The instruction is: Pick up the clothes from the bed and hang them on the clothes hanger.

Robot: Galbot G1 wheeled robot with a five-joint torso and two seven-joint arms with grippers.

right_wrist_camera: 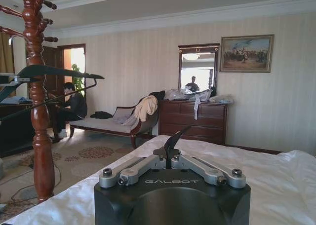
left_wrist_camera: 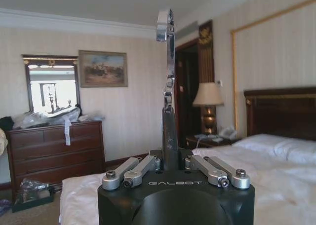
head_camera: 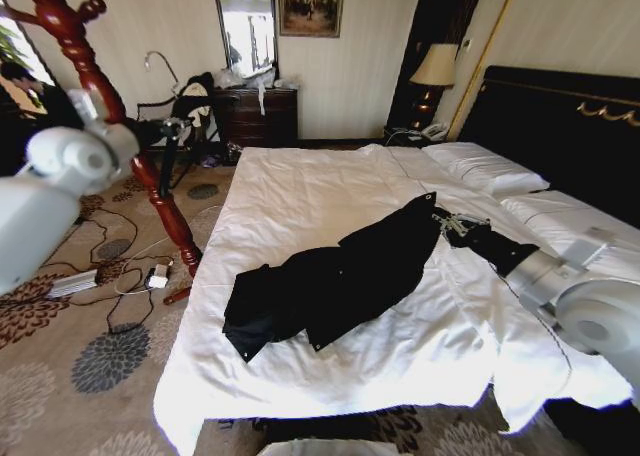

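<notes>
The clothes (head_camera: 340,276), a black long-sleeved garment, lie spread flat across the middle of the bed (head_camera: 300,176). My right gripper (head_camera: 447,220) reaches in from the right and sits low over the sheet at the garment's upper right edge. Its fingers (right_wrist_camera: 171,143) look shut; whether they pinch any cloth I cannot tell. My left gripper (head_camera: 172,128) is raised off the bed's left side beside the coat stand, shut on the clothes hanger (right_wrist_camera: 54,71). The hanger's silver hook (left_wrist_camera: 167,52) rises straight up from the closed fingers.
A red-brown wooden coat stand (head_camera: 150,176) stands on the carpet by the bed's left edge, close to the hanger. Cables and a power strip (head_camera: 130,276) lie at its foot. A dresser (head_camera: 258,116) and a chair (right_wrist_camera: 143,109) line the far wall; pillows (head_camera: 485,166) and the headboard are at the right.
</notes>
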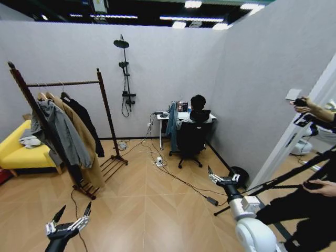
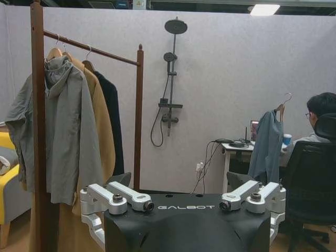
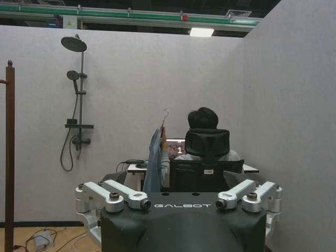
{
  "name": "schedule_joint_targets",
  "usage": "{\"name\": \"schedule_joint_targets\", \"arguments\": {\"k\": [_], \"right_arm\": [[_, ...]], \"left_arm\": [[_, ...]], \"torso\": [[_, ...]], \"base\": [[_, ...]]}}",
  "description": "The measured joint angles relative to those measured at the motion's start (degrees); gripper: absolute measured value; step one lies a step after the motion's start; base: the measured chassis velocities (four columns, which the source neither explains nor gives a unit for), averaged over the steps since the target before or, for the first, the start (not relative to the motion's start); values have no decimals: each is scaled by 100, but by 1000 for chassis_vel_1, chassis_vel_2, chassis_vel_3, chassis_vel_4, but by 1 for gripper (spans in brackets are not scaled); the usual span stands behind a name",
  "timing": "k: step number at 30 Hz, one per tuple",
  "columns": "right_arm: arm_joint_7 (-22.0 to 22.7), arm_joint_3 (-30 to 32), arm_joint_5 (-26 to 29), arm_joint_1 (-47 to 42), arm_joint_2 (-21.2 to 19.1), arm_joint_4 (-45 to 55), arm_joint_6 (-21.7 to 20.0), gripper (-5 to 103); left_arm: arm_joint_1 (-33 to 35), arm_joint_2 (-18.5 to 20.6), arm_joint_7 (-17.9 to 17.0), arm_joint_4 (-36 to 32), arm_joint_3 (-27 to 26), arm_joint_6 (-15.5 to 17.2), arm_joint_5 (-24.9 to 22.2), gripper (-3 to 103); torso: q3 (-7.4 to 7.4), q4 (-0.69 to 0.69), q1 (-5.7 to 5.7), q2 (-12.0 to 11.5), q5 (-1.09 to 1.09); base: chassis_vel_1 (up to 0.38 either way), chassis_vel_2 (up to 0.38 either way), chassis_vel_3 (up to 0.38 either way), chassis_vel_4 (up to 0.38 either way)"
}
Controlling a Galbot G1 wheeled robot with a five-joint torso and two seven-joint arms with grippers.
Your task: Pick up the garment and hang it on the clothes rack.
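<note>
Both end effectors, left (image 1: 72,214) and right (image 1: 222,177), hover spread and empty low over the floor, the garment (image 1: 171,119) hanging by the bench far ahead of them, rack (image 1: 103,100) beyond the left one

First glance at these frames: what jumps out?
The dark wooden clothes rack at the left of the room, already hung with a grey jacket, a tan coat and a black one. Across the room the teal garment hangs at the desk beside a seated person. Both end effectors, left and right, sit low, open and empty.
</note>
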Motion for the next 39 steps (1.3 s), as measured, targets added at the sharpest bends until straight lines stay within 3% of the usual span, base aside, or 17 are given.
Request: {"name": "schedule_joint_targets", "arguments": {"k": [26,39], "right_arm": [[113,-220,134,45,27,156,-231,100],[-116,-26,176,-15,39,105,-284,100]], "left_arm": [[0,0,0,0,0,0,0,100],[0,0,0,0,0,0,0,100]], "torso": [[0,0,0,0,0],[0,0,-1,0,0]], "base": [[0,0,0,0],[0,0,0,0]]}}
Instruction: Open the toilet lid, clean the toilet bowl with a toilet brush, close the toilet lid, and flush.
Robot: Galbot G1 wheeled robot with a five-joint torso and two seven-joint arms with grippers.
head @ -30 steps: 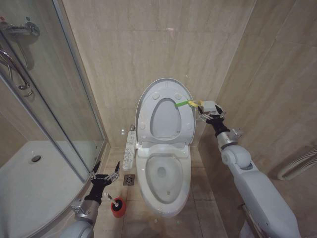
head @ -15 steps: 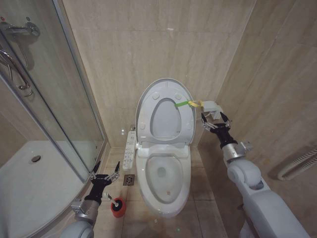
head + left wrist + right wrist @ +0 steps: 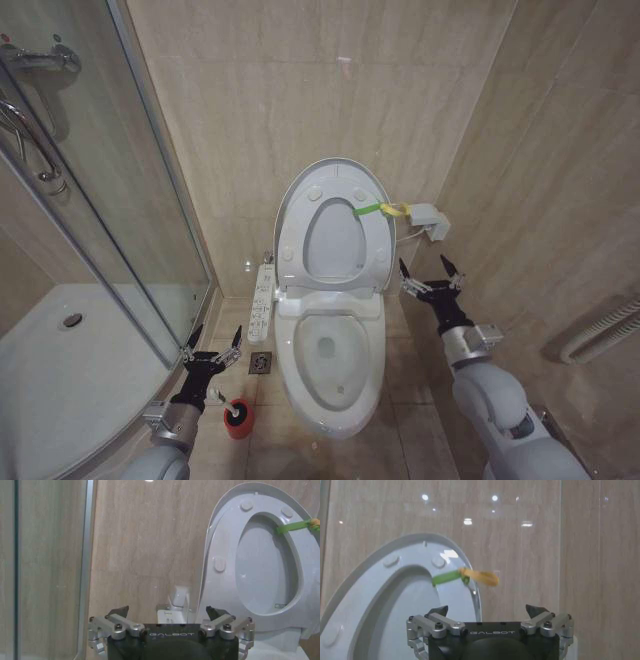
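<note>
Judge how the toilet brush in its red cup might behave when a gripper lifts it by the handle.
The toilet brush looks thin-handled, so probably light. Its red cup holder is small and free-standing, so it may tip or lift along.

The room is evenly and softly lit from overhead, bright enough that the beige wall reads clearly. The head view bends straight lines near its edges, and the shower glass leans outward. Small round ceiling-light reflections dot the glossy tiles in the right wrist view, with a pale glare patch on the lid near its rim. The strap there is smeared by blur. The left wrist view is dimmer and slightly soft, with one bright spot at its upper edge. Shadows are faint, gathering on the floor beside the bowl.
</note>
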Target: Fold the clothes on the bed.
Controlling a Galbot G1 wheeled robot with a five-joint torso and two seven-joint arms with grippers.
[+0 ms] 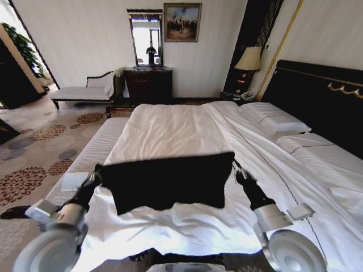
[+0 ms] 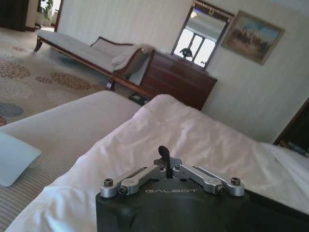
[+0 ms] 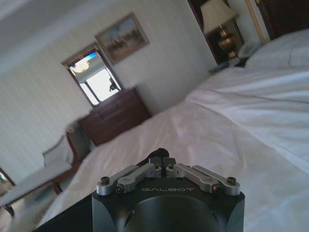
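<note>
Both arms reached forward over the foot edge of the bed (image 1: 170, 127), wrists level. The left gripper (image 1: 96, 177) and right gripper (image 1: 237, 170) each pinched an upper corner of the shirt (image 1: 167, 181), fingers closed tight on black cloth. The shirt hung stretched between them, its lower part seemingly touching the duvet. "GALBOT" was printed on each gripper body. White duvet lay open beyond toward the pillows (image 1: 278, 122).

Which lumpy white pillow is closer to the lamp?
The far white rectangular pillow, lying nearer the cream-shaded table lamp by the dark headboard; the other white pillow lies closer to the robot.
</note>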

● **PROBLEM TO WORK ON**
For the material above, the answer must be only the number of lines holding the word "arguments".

● **SOLUTION FOR THIS TASK**
2